Где-то к вечеру, когда люди, не обращая ни на что внимания, тяжело тащились на очередную высоту и вдумчиво цеплялись за стволы огромных бамбуков, нас встретил огневой рубеж. За деревьями и камнями спрятались паршивцы, подосланные Уайна Капаком, и лупили по нам. Я вначале даже не смог распознать, сколько их, потому что помимо обычного огнестрельного оружия, пистолет-пулеметов и винтовок, у них имелось кое-что похуже. Огнеплюйные трубки, так бы я это назвал. Их высокотемпературные импульсы прожигали насквозь моих солдат, одного за другим. Я такую трубочку рассмотрел, когда мы прикончили первого врага — и все равно не слишком понятно было, как она устроена. Ничего знакомого и чересчур проста на вид. Как ни странно, «сивильник» не показывал, что противник серьезен. Обычные «червячки» на экране. Словно мы сами придумали эти огнеплюйные трубки. В то время я еще не мог понять подобное утверждение своей мудрой «Сивиллы».
Народ у нас запаниковал, опять-таки обессилел от страха, кого из бойцов посекли, кто сам залег. Я шлепнул одного своего солдатика по щеке, для придания бодрости… а у него вся половина лица краснющая стала, в кровоподтеках, как будто полная потеря сопротивляемости случилась у организма. Так может, огненные плевки в значительной степени фикция — вдруг мы сами себя калечим?

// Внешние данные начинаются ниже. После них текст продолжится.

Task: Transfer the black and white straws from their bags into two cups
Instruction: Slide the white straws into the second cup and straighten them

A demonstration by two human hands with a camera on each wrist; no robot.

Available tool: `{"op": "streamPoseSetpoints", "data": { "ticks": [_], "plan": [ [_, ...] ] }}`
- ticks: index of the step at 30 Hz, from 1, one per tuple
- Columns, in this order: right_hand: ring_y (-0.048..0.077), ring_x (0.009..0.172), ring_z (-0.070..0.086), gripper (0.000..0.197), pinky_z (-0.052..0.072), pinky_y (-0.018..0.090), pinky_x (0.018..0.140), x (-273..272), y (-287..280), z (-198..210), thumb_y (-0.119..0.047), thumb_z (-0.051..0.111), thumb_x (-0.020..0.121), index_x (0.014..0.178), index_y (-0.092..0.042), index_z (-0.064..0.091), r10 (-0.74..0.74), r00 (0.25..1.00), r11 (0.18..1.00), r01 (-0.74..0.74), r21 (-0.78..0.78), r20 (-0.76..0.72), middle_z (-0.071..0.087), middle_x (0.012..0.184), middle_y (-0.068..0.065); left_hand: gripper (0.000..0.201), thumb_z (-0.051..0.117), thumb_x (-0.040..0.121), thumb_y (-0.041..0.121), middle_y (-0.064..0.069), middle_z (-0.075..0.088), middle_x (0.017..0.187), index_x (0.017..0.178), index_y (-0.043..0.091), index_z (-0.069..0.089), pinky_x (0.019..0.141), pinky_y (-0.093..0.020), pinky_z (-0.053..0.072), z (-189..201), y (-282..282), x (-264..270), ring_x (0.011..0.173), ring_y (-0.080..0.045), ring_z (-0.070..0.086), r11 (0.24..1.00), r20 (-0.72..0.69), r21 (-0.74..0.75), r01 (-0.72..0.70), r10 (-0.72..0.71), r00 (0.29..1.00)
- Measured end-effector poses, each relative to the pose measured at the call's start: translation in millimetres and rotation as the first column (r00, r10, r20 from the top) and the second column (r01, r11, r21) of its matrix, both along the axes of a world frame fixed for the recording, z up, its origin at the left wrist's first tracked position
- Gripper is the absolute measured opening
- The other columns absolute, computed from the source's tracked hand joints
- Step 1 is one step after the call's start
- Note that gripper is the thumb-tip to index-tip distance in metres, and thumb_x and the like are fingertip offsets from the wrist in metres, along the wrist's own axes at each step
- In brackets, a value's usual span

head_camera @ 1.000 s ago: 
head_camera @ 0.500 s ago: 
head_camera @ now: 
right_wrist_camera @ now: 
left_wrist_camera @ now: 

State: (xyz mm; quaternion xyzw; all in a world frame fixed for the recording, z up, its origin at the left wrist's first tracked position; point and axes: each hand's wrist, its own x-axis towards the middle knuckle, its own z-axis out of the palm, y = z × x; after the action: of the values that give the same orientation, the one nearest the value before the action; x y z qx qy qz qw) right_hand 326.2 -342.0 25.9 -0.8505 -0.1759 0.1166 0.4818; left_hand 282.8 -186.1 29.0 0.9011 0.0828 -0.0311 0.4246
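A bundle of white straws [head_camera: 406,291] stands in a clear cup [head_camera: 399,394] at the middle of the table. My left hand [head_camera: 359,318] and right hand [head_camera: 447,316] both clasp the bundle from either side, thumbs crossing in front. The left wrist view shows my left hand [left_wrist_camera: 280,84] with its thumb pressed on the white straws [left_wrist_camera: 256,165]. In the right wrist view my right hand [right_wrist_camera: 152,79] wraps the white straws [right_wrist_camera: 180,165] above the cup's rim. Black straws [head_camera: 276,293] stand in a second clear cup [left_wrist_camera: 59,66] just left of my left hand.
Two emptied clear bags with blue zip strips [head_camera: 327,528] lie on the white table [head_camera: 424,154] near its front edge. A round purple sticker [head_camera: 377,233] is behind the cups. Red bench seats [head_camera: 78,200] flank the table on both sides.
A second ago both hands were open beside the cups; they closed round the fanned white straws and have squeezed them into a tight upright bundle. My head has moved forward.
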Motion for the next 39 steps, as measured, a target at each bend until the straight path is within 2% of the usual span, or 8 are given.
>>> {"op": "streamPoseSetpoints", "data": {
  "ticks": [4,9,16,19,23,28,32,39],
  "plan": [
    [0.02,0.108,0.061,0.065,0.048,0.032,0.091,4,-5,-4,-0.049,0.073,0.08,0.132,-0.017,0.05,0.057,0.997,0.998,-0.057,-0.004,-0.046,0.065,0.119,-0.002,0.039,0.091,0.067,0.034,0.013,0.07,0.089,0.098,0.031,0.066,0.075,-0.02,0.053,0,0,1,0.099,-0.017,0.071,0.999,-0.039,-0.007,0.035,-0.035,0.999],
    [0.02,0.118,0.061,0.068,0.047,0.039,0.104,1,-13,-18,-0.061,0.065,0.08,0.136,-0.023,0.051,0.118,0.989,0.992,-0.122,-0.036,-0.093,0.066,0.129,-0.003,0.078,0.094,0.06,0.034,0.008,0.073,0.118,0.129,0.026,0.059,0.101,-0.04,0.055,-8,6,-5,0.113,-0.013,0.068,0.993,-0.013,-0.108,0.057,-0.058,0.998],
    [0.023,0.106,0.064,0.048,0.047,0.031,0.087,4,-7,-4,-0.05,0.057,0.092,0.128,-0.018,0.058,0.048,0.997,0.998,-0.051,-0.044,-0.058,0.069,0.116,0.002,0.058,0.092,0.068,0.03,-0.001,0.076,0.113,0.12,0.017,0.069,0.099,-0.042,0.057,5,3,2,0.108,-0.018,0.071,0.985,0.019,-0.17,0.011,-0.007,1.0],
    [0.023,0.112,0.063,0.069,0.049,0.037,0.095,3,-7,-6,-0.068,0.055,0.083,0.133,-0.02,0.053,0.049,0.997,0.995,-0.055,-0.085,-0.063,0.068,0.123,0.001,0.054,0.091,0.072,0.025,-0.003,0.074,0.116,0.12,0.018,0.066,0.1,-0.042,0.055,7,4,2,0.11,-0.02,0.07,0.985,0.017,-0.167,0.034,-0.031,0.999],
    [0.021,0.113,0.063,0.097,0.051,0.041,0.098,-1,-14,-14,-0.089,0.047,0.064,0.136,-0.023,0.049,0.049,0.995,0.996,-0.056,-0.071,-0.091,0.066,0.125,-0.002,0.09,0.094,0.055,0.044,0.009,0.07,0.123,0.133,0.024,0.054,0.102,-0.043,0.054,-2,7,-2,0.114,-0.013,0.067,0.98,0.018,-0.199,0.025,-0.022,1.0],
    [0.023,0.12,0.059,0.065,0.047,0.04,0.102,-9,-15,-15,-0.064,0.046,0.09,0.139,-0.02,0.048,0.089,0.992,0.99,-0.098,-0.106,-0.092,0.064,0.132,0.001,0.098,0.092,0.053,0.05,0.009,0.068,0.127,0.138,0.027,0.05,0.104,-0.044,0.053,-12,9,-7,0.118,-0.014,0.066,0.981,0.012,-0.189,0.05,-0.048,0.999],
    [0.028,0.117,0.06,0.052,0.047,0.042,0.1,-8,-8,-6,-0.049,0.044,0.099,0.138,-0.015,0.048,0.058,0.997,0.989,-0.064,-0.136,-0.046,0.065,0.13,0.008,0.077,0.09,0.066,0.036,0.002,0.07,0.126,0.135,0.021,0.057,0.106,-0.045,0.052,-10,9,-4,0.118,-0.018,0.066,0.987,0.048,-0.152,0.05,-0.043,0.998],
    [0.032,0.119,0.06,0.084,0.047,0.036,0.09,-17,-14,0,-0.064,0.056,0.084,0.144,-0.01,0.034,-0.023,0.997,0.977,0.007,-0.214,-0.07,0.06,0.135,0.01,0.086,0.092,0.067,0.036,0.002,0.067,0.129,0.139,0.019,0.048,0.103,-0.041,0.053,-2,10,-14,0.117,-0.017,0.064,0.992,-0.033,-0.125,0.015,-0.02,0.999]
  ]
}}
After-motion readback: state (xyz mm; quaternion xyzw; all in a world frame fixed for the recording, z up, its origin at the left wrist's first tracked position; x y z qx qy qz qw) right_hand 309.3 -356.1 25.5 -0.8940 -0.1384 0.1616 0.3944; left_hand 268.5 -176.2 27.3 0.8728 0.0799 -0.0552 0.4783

Чтобы обтечь врага с флангов, и думать не приходилось — непонятно, где располагались наши фланги. Оставалось последнее: сконцентрировать какие-то силенки и ударить в центре. Я и сам дрейфил, но потом запсиховал и остервенел по поводу того, что не могу даже роту поднять в атаку — и при том у меня под командованием две тысячи «штыков». Короче, я перестал дрейфить только, когда начал материть и отвешивать зуботычины своим солдафонам. Огненные плевки пару раз даже попали на меня, но ничего, не навредили, как будто испугались моей свирепости. Наконец, я повстречал Кукина, который прикладом подгонял взвод индюшек.

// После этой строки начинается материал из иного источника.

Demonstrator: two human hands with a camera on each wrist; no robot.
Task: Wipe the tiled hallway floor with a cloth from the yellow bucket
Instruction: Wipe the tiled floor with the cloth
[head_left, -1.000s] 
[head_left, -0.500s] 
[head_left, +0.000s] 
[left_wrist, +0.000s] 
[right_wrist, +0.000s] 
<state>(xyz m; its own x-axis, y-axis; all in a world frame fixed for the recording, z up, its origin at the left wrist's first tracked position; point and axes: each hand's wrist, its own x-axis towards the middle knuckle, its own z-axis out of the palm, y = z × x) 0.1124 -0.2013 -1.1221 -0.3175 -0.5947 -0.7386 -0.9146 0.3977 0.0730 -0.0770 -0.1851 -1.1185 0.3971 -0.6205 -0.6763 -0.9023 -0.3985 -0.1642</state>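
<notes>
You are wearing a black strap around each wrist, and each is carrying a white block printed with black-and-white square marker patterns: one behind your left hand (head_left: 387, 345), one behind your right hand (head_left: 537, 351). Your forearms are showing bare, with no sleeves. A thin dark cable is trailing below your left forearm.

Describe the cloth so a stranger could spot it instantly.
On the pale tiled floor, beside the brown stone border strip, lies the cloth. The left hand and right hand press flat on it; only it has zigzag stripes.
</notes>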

И мы пошли вперед — то он меня прикрывает, то я его. Я уже упоминал, что пули тут клепают не всегда как надо, но поскольку вливал тяжелую свирепость в каждый свой выстрел, то получалось неплохо. Я даже видел багровые стежки ненависти, которые прошли в сторону врагов — и вдоль них летели мои свинцовые плюхи. В самый решающий момент боевого соприкосновения истощился рожок моего автомата и как раз из-за укрытия на меня вылез здоровенный воин орла в очень стремном доспехе. На нем была сплошная металлическая броня, шлем в виде ягуарьей головы, нагрудник, пояс и передник — все из серебристых чешуек. Очень подвижных, словно текущих пластин. Вдобавок в руках меч, чего у инков отродясь не водилось.

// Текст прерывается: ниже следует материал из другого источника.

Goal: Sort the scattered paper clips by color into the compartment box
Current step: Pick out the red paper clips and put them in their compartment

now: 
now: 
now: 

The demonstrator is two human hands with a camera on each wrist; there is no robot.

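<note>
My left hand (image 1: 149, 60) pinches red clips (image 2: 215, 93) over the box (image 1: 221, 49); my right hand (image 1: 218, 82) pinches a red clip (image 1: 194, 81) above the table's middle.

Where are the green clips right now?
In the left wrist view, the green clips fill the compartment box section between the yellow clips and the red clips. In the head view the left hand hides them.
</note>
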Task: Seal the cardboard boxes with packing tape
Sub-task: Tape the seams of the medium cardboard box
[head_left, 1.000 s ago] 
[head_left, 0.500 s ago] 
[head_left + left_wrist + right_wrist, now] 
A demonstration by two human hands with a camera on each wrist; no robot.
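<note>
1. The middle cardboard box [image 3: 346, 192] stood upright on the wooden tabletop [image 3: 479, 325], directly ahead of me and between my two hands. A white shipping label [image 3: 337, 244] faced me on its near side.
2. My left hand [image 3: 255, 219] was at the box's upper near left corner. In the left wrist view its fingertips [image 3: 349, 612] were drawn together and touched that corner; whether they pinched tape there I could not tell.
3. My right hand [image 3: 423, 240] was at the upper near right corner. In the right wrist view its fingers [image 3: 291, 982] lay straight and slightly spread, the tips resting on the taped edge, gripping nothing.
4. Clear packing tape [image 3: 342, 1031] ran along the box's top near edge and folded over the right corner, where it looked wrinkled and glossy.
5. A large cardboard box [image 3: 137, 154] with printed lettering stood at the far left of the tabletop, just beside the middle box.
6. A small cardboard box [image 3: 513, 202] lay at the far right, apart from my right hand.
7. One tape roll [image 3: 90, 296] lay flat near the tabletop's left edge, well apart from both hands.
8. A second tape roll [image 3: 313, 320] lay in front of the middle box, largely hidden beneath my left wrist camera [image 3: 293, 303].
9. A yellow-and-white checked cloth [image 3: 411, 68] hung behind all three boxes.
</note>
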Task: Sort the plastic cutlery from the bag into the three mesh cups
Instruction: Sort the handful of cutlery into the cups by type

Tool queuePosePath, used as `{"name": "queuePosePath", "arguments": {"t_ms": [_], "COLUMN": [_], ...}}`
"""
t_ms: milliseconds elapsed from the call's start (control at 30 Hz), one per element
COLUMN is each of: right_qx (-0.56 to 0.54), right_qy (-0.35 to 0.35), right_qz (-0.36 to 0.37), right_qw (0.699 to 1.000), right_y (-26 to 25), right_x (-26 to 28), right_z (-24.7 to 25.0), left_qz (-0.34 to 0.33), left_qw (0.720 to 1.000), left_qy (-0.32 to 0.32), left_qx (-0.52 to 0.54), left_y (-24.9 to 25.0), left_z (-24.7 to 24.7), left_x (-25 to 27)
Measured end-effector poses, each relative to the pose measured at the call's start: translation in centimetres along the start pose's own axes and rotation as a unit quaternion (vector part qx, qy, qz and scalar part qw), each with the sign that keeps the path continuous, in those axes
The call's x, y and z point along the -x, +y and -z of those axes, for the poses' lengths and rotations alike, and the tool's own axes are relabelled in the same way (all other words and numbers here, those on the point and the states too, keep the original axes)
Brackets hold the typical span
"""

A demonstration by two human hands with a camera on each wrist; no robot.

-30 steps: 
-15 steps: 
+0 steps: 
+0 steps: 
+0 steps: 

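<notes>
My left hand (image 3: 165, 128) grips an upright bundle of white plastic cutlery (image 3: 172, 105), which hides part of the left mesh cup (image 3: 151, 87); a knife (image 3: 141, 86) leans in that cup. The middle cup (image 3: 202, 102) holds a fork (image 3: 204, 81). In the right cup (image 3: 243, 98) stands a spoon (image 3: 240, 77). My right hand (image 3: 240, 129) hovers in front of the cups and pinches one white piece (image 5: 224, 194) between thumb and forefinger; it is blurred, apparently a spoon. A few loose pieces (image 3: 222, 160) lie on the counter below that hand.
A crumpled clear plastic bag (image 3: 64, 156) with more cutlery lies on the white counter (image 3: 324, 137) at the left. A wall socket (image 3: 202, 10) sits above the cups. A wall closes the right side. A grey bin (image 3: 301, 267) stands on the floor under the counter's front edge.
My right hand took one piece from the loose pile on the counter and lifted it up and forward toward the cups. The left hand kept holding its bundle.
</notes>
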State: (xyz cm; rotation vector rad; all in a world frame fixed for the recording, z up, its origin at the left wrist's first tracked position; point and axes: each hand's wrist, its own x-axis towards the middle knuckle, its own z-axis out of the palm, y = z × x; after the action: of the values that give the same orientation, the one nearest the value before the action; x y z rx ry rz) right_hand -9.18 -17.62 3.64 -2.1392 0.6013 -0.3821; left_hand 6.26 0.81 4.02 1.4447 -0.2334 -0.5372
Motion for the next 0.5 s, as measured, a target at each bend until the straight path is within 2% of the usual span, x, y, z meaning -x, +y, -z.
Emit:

Разглядывать долго не пришлось, потому что клинок обрушился на меня, а инка закричал: «За родину, за Уайна Капака!». Я естественным движением заслонился своим «калашниковым», но почувствовал, как хлынула от меча острая сила. Однако решил не безвольничать и предпринял дополнительные меры — вильнул назад и в сторону. И правильно сделал, инкский клинок рассек хваленую тульскую сталь и даже меня немного достал, его кончик чиркнул по моей щеке и груди. Хорошо, что ярость пересилила боль; я заблокировал упавшую вниз руку врага, дернул его на себя и сделал подсечку. Он стал падать, да я еще помог ему, двинув локтем по кумполу. А потом мне попался обрубок калашниковского ствола вместе со штыком. Его и засадил воину орла куда-то под забрало, чтоб больше не рыпался. При этом видел, как и моя рука, и штык, озарились багрянцем и обросли ненадолго красными нитями, словно волосами.
А ощущения такие неприятные были, что меня всего передернуло.